Falciform ligament hernia (FLH) is an exceptionally rare internal hernia and an uncommon cause of small bowel obstruction. Its nonspecific presentation and subtle imaging findings make preoperative diagnosis difficult. We report a surgically confirmed case and summarize published cases identified through a comprehensive literature review.

Case Presentation

A 64-year-old Asian man presented with intermittent right upper abdominal pain and distension for five days. He had three similar self-limited episodes over the preceding 40 years and no history of abdominal surgery. Chest CT suggested old inactive pulmonary tuberculosis, although no previous diagnosis of tuberculosis had been established. After failed conservative treatment, diagnostic laparoscopy revealed a viable jejunal loop herniating through an approximately 4 cm falciform ligament defect, with multiple intra-abdominal adhesions. The herniated bowel was reduced, adhesions were lysed, and the defect was closed. Histopathology of excised adhesions showed chronic adhesive peritonitis. No histological or microbiological evidence confirmed active or previous tuberculous peritonitis.

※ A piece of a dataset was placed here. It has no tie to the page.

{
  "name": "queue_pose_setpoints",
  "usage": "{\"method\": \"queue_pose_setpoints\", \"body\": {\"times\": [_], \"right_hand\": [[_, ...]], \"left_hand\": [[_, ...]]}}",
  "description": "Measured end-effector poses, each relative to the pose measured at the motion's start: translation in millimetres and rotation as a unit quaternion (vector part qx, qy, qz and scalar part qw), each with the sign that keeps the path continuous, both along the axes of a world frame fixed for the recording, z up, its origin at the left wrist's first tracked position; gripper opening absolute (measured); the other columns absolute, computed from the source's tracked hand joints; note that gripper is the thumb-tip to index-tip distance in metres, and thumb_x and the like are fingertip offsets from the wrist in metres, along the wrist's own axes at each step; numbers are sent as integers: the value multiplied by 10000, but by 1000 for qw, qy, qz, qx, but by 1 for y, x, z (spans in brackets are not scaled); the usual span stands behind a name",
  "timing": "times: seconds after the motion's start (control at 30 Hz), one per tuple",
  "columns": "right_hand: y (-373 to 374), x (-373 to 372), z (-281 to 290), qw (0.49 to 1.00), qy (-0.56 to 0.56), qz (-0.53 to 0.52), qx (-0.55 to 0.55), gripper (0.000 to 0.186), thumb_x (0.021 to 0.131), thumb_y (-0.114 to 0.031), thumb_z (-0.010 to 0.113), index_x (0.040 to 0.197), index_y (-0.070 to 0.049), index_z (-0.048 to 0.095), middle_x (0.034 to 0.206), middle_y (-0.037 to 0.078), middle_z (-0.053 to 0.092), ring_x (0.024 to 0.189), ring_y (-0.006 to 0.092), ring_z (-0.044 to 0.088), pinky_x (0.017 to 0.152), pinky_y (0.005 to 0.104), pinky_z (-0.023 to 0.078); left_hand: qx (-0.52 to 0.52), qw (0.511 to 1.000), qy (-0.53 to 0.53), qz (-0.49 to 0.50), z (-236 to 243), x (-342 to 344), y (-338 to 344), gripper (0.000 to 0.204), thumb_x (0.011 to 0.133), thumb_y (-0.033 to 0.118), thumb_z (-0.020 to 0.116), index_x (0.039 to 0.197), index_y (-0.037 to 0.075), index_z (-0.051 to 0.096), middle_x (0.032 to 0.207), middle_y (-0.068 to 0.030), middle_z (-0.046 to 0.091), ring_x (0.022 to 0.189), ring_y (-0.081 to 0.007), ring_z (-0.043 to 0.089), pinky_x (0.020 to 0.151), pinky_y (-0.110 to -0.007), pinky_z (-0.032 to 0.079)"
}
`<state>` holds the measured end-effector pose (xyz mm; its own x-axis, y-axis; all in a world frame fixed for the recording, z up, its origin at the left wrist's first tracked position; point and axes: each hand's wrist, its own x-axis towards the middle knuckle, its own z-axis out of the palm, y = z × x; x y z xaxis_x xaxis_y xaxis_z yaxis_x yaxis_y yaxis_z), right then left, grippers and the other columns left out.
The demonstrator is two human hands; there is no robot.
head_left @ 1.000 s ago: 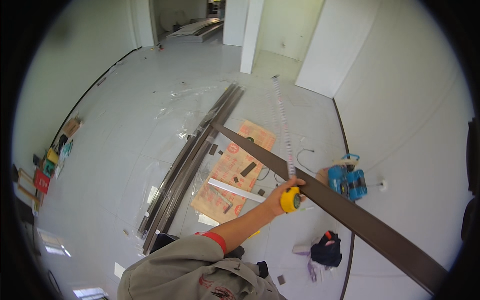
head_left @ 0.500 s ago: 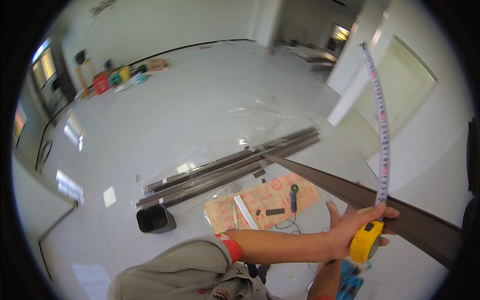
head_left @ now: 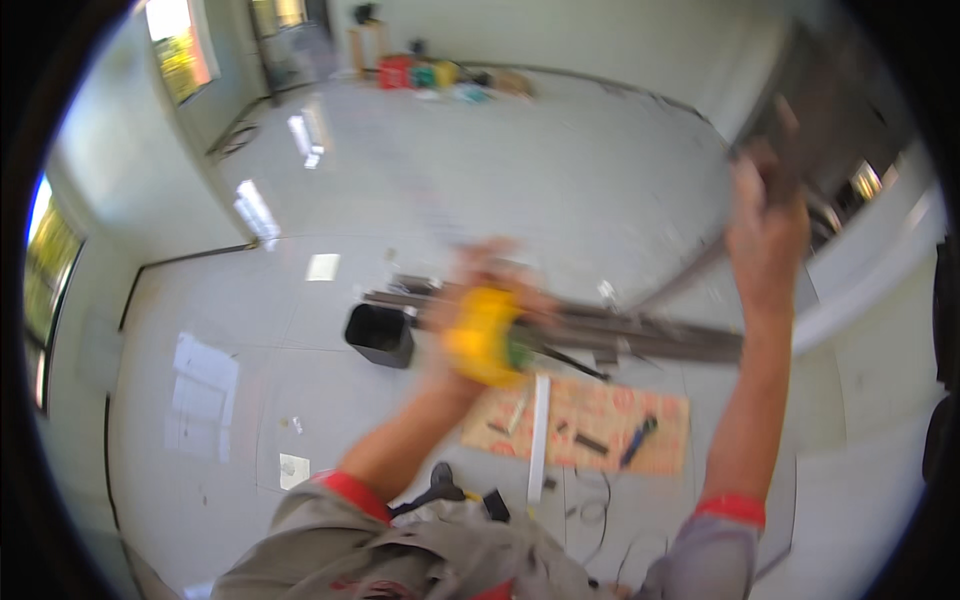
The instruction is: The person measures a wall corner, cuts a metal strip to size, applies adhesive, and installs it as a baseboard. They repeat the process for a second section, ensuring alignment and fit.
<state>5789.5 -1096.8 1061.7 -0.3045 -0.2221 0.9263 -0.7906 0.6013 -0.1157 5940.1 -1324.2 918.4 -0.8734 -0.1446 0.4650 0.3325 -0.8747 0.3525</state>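
My left hand (head_left: 448, 318), blurred by motion, is closed around a yellow tape measure (head_left: 484, 336) in the middle of the view. A faint pale streak above it looks like the tape's blade, too smeared to be sure. Higher up on the right, my right hand (head_left: 768, 225) is raised and closed on a long dark brown strip (head_left: 685, 275). The strip slants from that hand down to the left, toward a bundle of similar brown strips (head_left: 650, 338) on the floor. Its upper part is blurred against the dark opening behind.
A cardboard sheet (head_left: 655, 400) on the floor bears a blue-handled power tool (head_left: 638, 440), a white strip (head_left: 539, 435) and small dark offcuts. A black bin (head_left: 380, 335) stands left of the bundle. Cables lie near my feet. A red box (head_left: 395, 72) and other goods line the far wall.
My left hand has swung left with the tape measure, away from the strip. My right hand has come up into plain sight, holding the strip higher. The view has turned left.
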Motion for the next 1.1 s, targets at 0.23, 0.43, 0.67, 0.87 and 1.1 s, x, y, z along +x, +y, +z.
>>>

The final diagnosis was small bowel obstruction related to chronic adhesive peritonitis and intra-abdominal adhesions, with a concomitant surgically confirmed FLH. The patient recovered uneventfully and remained recurrence-free during four years of follow-up.

Conclusion

Among 54 reported cases, FLH was correctly diagnosed preoperatively in 12 cases (22.2%), and bowel necrosis occurred in approximately 36.0%. FLH should be considered in selected patients with unexplained small bowel obstruction, especially when CT shows bowel loops or mesenteric vessels near the falciform ligament, hepatic round ligament, anterior abdominal wall, or liver surface. Early diagnostic laparoscopy may be useful in selected clinically stable patients.